Yates, while not worth the billions represented in the Gang of Four, had accumulated a great deal of wealth during his 13-year tenure as president of Colorado State University. When he retired in 2003, he earned a yearly compensation package valued at $373,668—including $40,000 for housing and $10,000 for a car—more than double his $130,000 pay package in 1990.

Yates ascended to his cozy administrative job by being one of the most ruthless job cutters at three separate universities through the 1980s, a role that earned him the nickname "the Hatchet Man." He described the job cuts as a "good time."

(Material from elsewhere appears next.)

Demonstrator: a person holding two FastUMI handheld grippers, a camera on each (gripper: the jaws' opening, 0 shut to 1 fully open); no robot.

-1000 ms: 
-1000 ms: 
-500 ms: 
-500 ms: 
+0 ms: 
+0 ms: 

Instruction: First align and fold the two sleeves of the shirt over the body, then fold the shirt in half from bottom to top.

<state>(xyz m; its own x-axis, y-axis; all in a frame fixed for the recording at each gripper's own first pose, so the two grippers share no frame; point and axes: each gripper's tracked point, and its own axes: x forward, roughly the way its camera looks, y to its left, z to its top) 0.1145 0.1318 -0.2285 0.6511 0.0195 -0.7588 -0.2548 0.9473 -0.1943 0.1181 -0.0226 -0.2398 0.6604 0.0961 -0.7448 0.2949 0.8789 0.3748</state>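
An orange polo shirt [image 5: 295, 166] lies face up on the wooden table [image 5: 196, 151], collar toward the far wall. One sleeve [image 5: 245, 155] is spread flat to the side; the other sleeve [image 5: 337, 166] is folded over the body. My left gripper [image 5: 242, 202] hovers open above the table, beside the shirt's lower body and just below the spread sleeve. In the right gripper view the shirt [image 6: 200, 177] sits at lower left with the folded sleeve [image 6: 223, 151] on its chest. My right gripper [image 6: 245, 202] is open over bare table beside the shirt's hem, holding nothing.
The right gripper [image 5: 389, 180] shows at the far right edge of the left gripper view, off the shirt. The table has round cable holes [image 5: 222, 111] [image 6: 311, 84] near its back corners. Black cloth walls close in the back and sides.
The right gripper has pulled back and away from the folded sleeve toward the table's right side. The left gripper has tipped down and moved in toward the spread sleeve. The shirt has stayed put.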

His political ties translated into a major payday for Colorado State. Gang of Four member Pat Stryker donated more than $20 million to the university in 2003 through the Bohemian Foundation. It also contributed a $1.5 million grant to create a permanent teaching position: the Albert C. Yates Endowed Chair in Mathematics.

The money will ensure that Yates’ stamp on the university continues, just as CoDA’s influence continues today.

"You cannot become a Democratic candidate without CoDA’s blessing," Wadhams said. "The Democratic Party is entirely dependent on it to survive. Their operations would be fairly impotent if it wasn’t for the existence of the Alliance."

CoDA has expanded its election victories since 2004, helping sweep Democrats into statewide and federal offices.

"The machinery was able to protect its gains: in 2010, while the rest of the nation was being swept up by the Tea Party movement, Colorado elected a Democratic governor [John Hickenlooper] and a U.S. senator [Michael Bennet], who was appointed and had never sought major office before," Caldara said.